Tanpa mendengarkan ucapanku mereka terus menarik tanganku hingga keluar dari bus dan membawaku ke rumah kosong tua yang berada di seberang jalan. Aku hanya meringkih kesakitan dan mencoba untuk lari dari ketiga orang jahat ini.

"Tolong!! Siapapun tolong aku!!" Teriakku, namun tak seorangpun mendengarkan teriakanku.

Rasanya percuma aku berteriak karena tak ada satu orang pun yang mendengarkan dan tak satu pun manusia yang terlihat di sini. Badanku lemas seakan tak berdaya dengan cengkraman tangan dari ketiga orang jahat ini. Aku hanya berharap ada sebuah keajaiban dan pertolongan dari Tuhan untuk menolongku.

Ketiga orang jahat ini tidak menghiraukan tangisan dan permohonanku. Mereka seakan senang dengan ketakutan dan tangisan yang terus keluar dari mataku. Aku tak mampu untuk melawan ketiga orang ini. Saat ini aku hanya bisa pasrah. Laripun kaki pun tak sanggup. Tak ada energi untuk melawan ketiga orang berbadan kekar ini.

Mereka membawaku keruangan kecil dan mengunci pintu agar aku tak bisa kabur. Saat ini ketakutan benar-benar sangat memuncak. Menangispun tak ada gunanya. Air mataku seperti tak keluar lagi seakan-akan habis.

"Tolong lepaskan aku, Pak. Kumohon lepaskan aku wahai orang yang baik dan sangat kuyakini kalian adalah orang yang sangat baik. Biarkan aku pergi dan ampunilah aku" Mohonku berharap ketiga orang ini kasihan dan melepaskanku.
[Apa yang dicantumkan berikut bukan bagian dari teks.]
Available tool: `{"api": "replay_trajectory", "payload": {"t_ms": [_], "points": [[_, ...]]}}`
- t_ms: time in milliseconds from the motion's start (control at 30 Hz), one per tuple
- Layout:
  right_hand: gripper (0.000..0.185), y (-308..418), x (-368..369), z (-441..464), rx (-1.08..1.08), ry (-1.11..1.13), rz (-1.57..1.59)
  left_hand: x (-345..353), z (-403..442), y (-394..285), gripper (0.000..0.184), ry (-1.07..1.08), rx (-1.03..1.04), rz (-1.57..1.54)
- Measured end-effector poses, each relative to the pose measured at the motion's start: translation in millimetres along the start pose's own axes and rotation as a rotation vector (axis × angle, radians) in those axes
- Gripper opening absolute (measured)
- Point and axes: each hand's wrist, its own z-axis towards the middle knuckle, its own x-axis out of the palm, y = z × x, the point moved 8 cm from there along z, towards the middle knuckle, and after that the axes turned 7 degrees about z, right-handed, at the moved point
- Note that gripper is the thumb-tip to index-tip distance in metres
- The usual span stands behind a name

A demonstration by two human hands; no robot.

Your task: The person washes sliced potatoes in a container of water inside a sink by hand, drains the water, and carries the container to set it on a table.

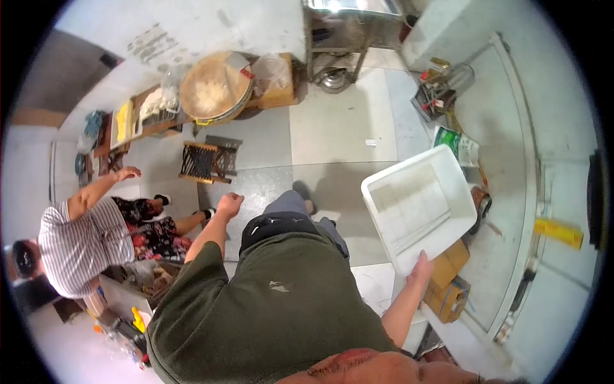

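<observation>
A large white rectangular tub (382,237) hangs at the right of the view, with some thin flat pieces or marks at its bottom that I cannot make out. My right hand (420,269) grips its near rim, fingers partly hidden by the wall. On the other side of my body, my left hand (231,204) is raised over the tiled floor with its fingers curled in and nothing visible in them. A small folding stool (199,162) with dark webbing stands beyond my left hand.
Another person (89,237) stands at the left, an arm stretched toward a long bench. On the bench rests a wide round basin (211,89) of pale powdery stuff. Cardboard boxes (448,301) lie by the right wall; a metal kettle (334,79) stands on the floor ahead.
</observation>
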Motion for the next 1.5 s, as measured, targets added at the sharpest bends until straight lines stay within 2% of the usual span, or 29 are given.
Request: {"api": "replay_trajectory", "payload": {"t_ms": [67, 133, 200, 267, 300, 367, 433, 500, 567, 633, 700, 767, 800, 867, 967, 1067, 1100, 1167, 1267, 1367, 1400, 1500], "points": [[0.044, 5.1, 39.8, 39.2, 0.040, 0.099, -0.074, 34.3, 6.0, 33.9, 0.047, 0.033, -0.045, -0.057], [0.044, 30.1, 108.2, 55.5, 0.015, 0.159, -0.060, 36.1, 22.2, 37.9, 0.046, -0.007, -0.083, -0.171], [0.044, 36.4, 137.8, 56.2, 0.044, 0.198, -0.119, 42.3, -1.3, 64.4, 0.044, 0.014, -0.197, -0.325], [0.043, 28.8, 207.7, 87.4, 0.052, 0.254, -0.130, 29.0, 17.6, 98.0, 0.043, -0.034, -0.227, -0.248], [0.040, 13.7, 230.0, 108.0, 0.109, 0.284, -0.177, 30.6, 14.3, 113.3, 0.042, -0.043, -0.248, -0.204], [0.037, 0.9, 288.6, 126.9, 0.155, 0.284, -0.245, 0.4, -9.2, 119.5, 0.040, -0.148, -0.386, -0.488], [0.040, -33.2, 351.6, 156.8, 0.221, 0.368, -0.192, -11.8, -21.8, 144.3, 0.040, -0.221, -0.448, -0.551], [0.040, -57.5, 407.8, 159.5, 0.311, 0.387, -0.197, -39.4, -56.0, 118.0, 0.038, -0.205, -0.520, -0.544], [0.040, -92.9, 458.2, 175.2, 0.305, 0.378, -0.316, -30.3, -81.4, 129.1, 0.035, -0.275, -0.534, -0.461], [0.040, -134.1, 501.7, 182.3, 0.355, 0.323, -0.444, 4.4, -114.8, 142.8, 0.032, -0.274, -0.679, -0.539], [0.042, -172.0, 551.6, 186.9, 0.441, 0.243, -0.588, 32.3, -145.3, 116.8, 0.034, -0.167, -0.773, -0.516], [0.042, -197.2, 613.7, 191.4, -0.138, 0.750, -1.609, 61.0, -170.5, 78.5, 0.036, -0.045, -0.856, -0.440], [0.042, -224.9, 654.1, 179.6, -0.562, 1.015, -2.048, 78.5, -177.9, 62.9, 0.037, 0.031, -0.851, -0.379], [0.034, -273.8, 702.3, 190.7, -0.489, 1.044, -1.944, 115.7, -190.6, 25.9, 0.038, 0.201, -0.839, -0.269], [0.025, -335.7, 727.1, 225.2, -0.287, 0.998, -1.827, 145.6, -187.2, -13.6, 0.038, 0.301, -0.940, -0.374], [0.029, -351.6, 755.6, 212.8, -0.478, 1.044, -1.658, 166.6, -183.3, -28.1, 0.038, 0.229, -0.993, -0.506], [0.028, -361.7, 755.2, 216.9, -0.036, 0.863, -1.167, 177.9, -185.3, -30.0, 0.038, 0.211, -1.009, -0.562], [0.028, -394.2, 749.0, 209.2, 0.699, 0.376, -0.143, 193.2, -189.4, -36.4, 0.038, 0.177, -1.079, -0.609], [0.035, -410.0, 754.4, 198.3, 0.921, 0.455, -0.537, 227.1, -198.9, -39.0, 0.037, 0.163, -1.148, -0.666], [0.035, -415.2, 769.1, 196.1, 0.976, 0.444, -0.514, 237.8, -202.5, -56.2, 0.037, 0.216, -1.147, -0.700], [0.031, -400.4, 782.3, 190.8, 0.877, 0.605, -0.471, 238.6, -200.3, -62.6, 0.037, 0.230, -1.131, -0.712], [0.025, -343.9, 804.0, 161.1, 0.629, 0.813, -0.674, 272.4, -225.1, -64.5, 0.038, 0.194, -1.114, -0.814]]}}
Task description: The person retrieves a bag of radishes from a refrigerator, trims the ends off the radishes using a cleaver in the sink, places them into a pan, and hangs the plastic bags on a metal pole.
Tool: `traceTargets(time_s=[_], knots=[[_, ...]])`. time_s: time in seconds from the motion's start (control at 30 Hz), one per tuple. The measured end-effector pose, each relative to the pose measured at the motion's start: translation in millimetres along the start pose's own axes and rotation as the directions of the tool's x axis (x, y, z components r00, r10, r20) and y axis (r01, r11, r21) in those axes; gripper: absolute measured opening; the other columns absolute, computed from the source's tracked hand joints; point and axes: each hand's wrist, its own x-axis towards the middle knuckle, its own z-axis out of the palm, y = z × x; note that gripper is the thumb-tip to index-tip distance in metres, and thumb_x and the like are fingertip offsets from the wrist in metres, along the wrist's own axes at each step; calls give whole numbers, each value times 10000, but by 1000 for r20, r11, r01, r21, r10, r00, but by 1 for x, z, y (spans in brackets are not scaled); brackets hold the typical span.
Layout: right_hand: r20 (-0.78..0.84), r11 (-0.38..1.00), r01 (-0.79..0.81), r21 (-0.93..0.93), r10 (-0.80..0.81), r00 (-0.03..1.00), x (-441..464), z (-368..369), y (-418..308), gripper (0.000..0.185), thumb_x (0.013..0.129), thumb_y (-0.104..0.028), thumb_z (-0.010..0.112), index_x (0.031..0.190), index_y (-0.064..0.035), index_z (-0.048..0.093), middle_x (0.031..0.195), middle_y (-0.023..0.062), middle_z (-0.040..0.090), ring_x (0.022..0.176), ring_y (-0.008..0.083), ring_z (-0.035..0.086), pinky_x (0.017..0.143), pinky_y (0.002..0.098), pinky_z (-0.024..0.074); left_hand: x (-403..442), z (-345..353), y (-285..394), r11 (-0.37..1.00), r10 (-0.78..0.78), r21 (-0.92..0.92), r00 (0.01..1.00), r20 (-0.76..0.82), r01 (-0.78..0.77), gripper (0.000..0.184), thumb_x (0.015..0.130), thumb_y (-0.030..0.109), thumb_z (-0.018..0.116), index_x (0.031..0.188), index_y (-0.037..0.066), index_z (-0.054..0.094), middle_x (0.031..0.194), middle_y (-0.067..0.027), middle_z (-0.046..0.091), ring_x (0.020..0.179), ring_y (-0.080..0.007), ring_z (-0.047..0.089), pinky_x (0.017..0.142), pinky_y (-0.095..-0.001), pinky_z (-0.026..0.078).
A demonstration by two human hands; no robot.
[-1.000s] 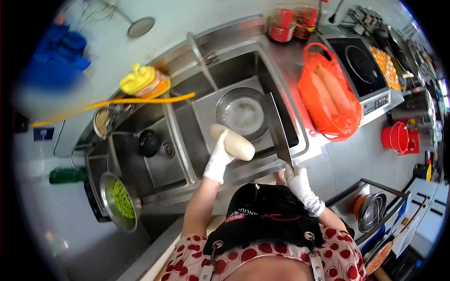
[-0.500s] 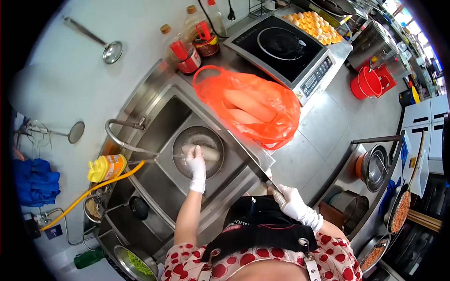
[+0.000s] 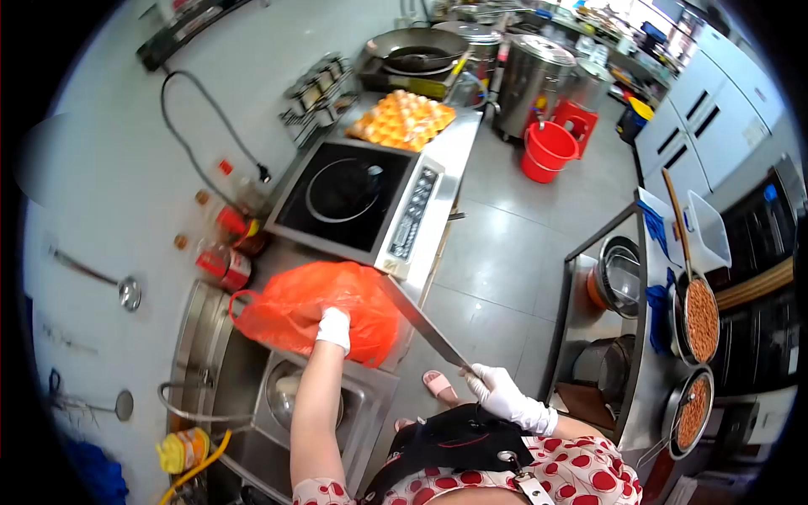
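Note:
My left hand [image 3: 334,326], in a white glove, reaches into the red plastic bag [image 3: 282,299] on the counter beside the sink. Its fingers are hidden by the bag, so what they touch does not show. My right hand [image 3: 507,397], also gloved, is closed round the handle of a large knife [image 3: 427,326]. The blade points up and left, its tip close to the bag and the cooktop's corner. Below my left forearm, a round metal bowl [image 3: 276,406] stands in the sink [image 3: 370,400], partly covered by the arm. Something pale lies in the bowl.
Behind the bag sits an induction cooktop [image 3: 343,195], with a tray of eggs [image 3: 404,119] beyond it. Sauce bottles [image 3: 223,265] line the wall. A curved tap [image 3: 202,414] reaches over the sink. At right stands a metal rack [image 3: 581,252] with pans [image 3: 701,324]. A red bucket [image 3: 549,153] is on the floor.
My left hand has left the pale, long piece in the sink bowl and gone into the red bag. The view has swung right. My right hand still holds the knife.

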Motion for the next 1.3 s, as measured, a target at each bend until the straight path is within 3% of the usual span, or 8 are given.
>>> traceTargets(time_s=[0.33, 0.37, 0.5, 0.7, 0.87, 1.1, 1.2, 1.3], knots=[[-65, 1000, -4, 21, 6, 998, -1, -38, 22, 184, 929, -99, 495, 1039, 13, 592, 589, 77, 493, 530, 130, 451, 519, 293, 410, -8, 38, 8, 766, 614, 369, 770, -176, -526, 366, 861, 177, 516, 1177, -8, 513, 1148, -130, 572, 1047, -247, 565, 894, -388, 469], [1, 995, -100, -16, 100, 995, 3, -45, 14, 224, 888, -125, 523, 1034, 33, 587, 890, 250, 624, 837, 412, 615, 705, 404, 497, -21, 44, 18, 712, 678, 382, 718, -157, -589, 364, 855, 166, 528, 1171, -14, 515, 1141, -133, 574, 1040, -246, 567, 889, -383, 472], [35, 998, -60, -32, 61, 998, 14, -52, 10, 204, 894, -111, 531, 1021, 33, 599, 860, 244, 626, 806, 393, 628, 697, 388, 499, -94, 43, 52, 618, 779, 306, 617, -113, -724, 362, 828, 122, 577, 1148, -38, 519, 1111, -145, 580, 1013, -241, 576, 870, -363, 486], [55, 999, 29, -16, -28, 998, 33, -39, 6, 185, 896, -103, 549, 1007, 32, 611, 867, 223, 639, 787, 351, 643, 700, 360, 495, -213, 30, 87, 780, 624, 181, 765, -158, -599, 384, 813, 236, 652, 1109, 15, 548, 972, -114, 622, 868, -212, 621, 800, -340, 519], [143, 997, 62, 37, -66, 988, 39, -22, 9, 172, 924, -106, 518, 1005, 12, 612, 611, 100, 507, 544, 157, 488, 542, 297, 416, -314, -1, 104, 999, 43, 10, 982, 186, -46, 496, 837, 355, 546, 1142, -32, 487, 920, -190, 605, 726, -250, 628, 618, -321, 557], [305, 965, 257, -57, -228, 924, 42, 17, -16, 247, 951, -169, 508, 1067, 25, 607, 584, 37, 495, 485, 118, 453, 480, 261, 374, -362, -102, 41, 897, 69, 377, 916, 395, -230, 513, 772, 250, 660, 1177, -18, 494, 978, -122, 617, 862, -211, 620, 783, -314, 516], [320, 859, 506, -74, -460, 828, 41, 57, -28, 191, 913, -127, 542, 1033, 0, 618, 612, 142, 537, 492, 267, 518, 500, 339, 413, -391, -140, 17, 745, 217, 573, 936, 277, -342, 555, 741, 214, 706, 1207, -8, 502, 1013, -80, 601, 890, -157, 580, 804, -299, 488], [557, 822, 553, -133, -400, 728, 33, 98, -55, 174, 853, -124, 598, 984, -10, 602, 730, 184, 598, 659, 383, 593, 577, 425, 480, -421, -175, 0, 763, 240, 572, 954, 181, -300, 567, 723, 190, 732, 1203, -4, 503, 1023, -43, 577, 909, -120, 535, 804, -264, 460]])
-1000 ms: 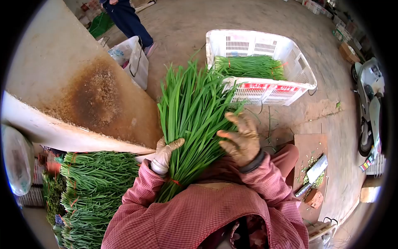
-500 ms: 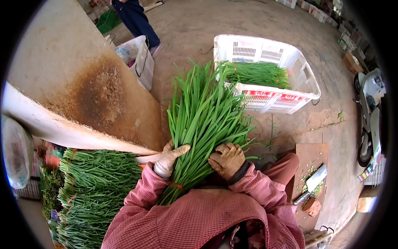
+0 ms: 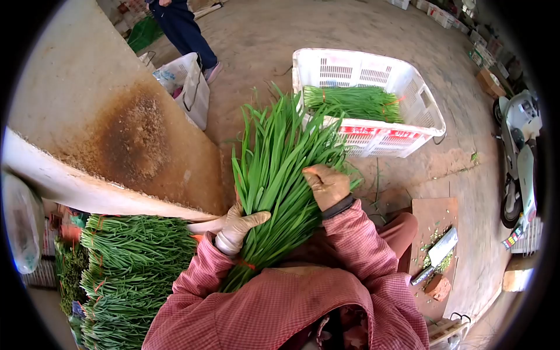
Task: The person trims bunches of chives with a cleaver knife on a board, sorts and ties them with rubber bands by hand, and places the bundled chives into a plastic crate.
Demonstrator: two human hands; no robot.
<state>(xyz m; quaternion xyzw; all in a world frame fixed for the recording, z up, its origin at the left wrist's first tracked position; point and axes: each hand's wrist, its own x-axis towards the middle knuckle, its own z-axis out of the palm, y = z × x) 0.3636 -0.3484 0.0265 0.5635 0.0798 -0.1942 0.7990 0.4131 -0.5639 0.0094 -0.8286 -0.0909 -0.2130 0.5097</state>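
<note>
right hand [image 3: 328,186] moved up the green bunch [image 3: 280,175] | curled at its edge, can't tell if pinching | left hand [image 3: 240,227] wraps it above red tie [image 3: 247,264] by jacket [image 3: 280,309], prob for steadiness

- Leafy bunch [image 3: 280,169]: long, flat, bright green blades, loose and fanned at the tips.
- Tie [image 3: 247,265]: orange-red, across the narrower lower part.
- Pose: slanted, tips forward, tied end rearward.
- Location: between left hand [image 3: 240,227] and right hand [image 3: 330,186].
</note>
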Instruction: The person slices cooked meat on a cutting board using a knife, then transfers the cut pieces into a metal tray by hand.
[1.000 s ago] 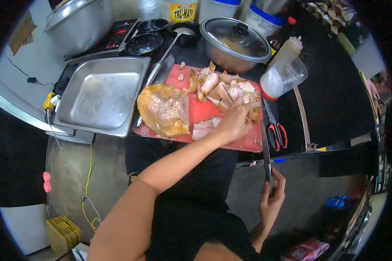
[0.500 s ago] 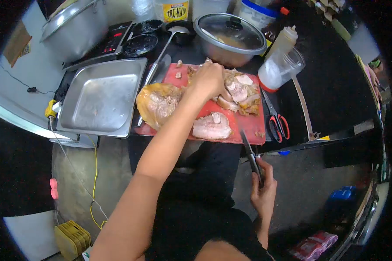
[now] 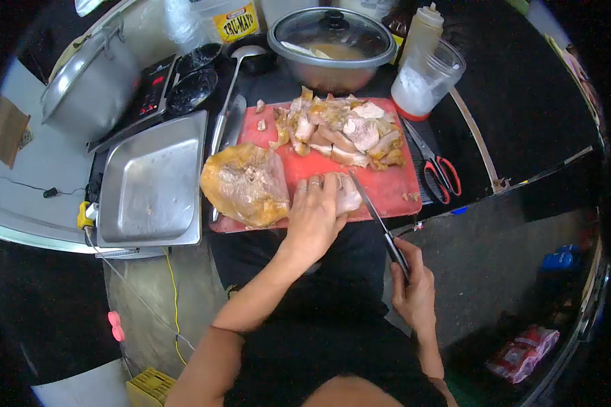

"Kamu tidak usah khawatir nona. Kami hanya ingin bersenang-senang denganmu itu saja. Ikuti saja alurnya dan rasakan kebahagiaan diantara kita berempat" ucapnya dengan nada yang menjijikkan di kedua telingaku saat mendengar ucapan ketiga orang jahat ini.

Mereka mulai beraksi untuk menodaiku dengan memaksaku untuk melepaskan busana yang melekat pada badanku. Namun aku memberontak dan lengan bajuku robek karena ditarik paksa oleh orang jahat ini. Karena selalu mencoba memberontak dan melawan ketiga orang jahat ini mereka menampar kedua pipiku dan mencoba untuk menyakitiku agar aku takut dan pasrah untuk dinodai oleh orang jahat ini. Rasanya sakit sekali. Seumur-umur aku tidak pernah ditampar oleh orang lain. Suasana mencekam seakan-akan menyuruhku untuk pasrah dan mengabulkan segala permintaan ketiga orang jahat ini.

"Tolong!! Tolong aku!!" Teriakku berharap ada keajaiban dari Tuhan untukku.

"Tidak akan ada orang yang akan menolongmu. Tak satupun orang ada di sini. Kabulkan saja permintaan kami, lalu kamu akan kami lepaskan" Gertak ketiga penjahat ini.

Mereka mencoba mendekatiku dan memegang kedua tanganku agar aku tidak bisa lari dan memberontak. Saat hendak ingin menodaiku lalu terdengar suara pintu didobrak dari luar.

Braakkk. Suara dobrakan pintu yang begitu keras. Dalam hatiku siapa yang telah mendobrak pintu ini. Apakah dia penyelamat yang dikirim Tuhan untukku. Ternyata dia adalah bapak-bapak yang mengajakku berbicara di halte pemberhentian bus tadi.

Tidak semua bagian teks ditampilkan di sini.